● **Directions for this task**:
Starting at the first line of the data, please print exactly those lines through the one that holds "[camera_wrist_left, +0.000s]", omitting every picture.

□ □ □ □

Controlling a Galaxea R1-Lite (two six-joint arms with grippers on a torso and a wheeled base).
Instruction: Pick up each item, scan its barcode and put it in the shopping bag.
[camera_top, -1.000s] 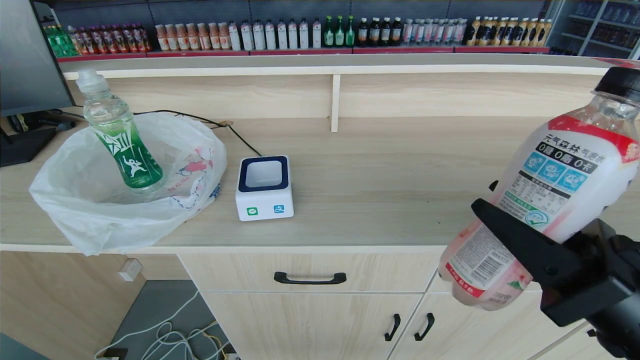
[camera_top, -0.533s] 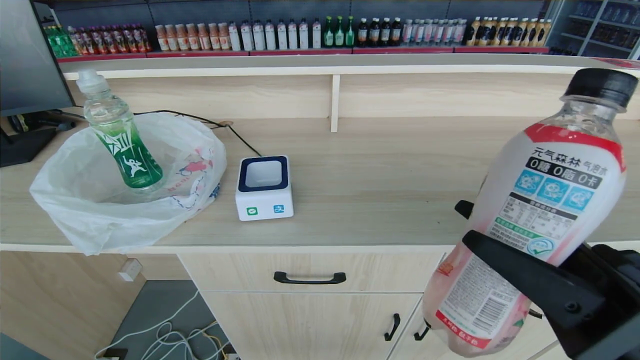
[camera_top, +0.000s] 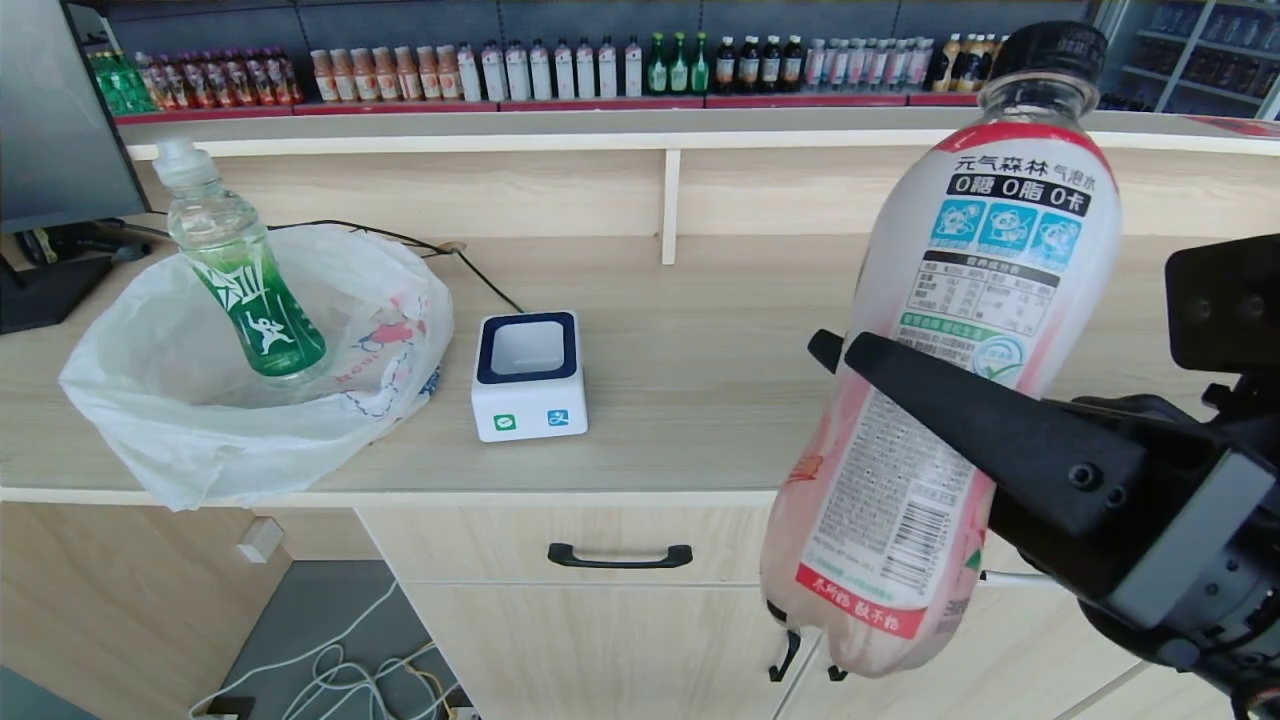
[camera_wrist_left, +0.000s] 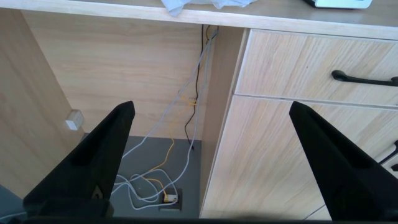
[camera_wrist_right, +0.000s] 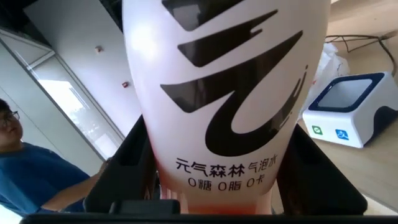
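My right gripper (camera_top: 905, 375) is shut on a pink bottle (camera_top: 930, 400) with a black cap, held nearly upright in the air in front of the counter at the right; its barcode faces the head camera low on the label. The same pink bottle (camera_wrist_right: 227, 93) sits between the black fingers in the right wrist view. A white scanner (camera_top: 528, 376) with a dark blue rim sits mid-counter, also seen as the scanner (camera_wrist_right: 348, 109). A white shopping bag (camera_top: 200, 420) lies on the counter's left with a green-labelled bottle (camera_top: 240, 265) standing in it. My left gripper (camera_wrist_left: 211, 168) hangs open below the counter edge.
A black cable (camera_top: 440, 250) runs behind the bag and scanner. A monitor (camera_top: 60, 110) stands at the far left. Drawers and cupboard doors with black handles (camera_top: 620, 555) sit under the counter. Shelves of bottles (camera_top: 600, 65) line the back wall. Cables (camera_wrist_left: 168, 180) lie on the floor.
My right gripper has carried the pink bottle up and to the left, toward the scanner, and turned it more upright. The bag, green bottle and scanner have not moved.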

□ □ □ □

● **Answer to this exercise**:
Controlling a Galaxea R1-Lite (two six-joint arms with grippers on a torso and a wheeled base).
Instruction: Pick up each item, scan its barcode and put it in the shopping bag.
[camera_top, -1.000s] 
[camera_top, -0.533s] 
[camera_top, +0.000s] 
[camera_wrist_left, +0.000s] 

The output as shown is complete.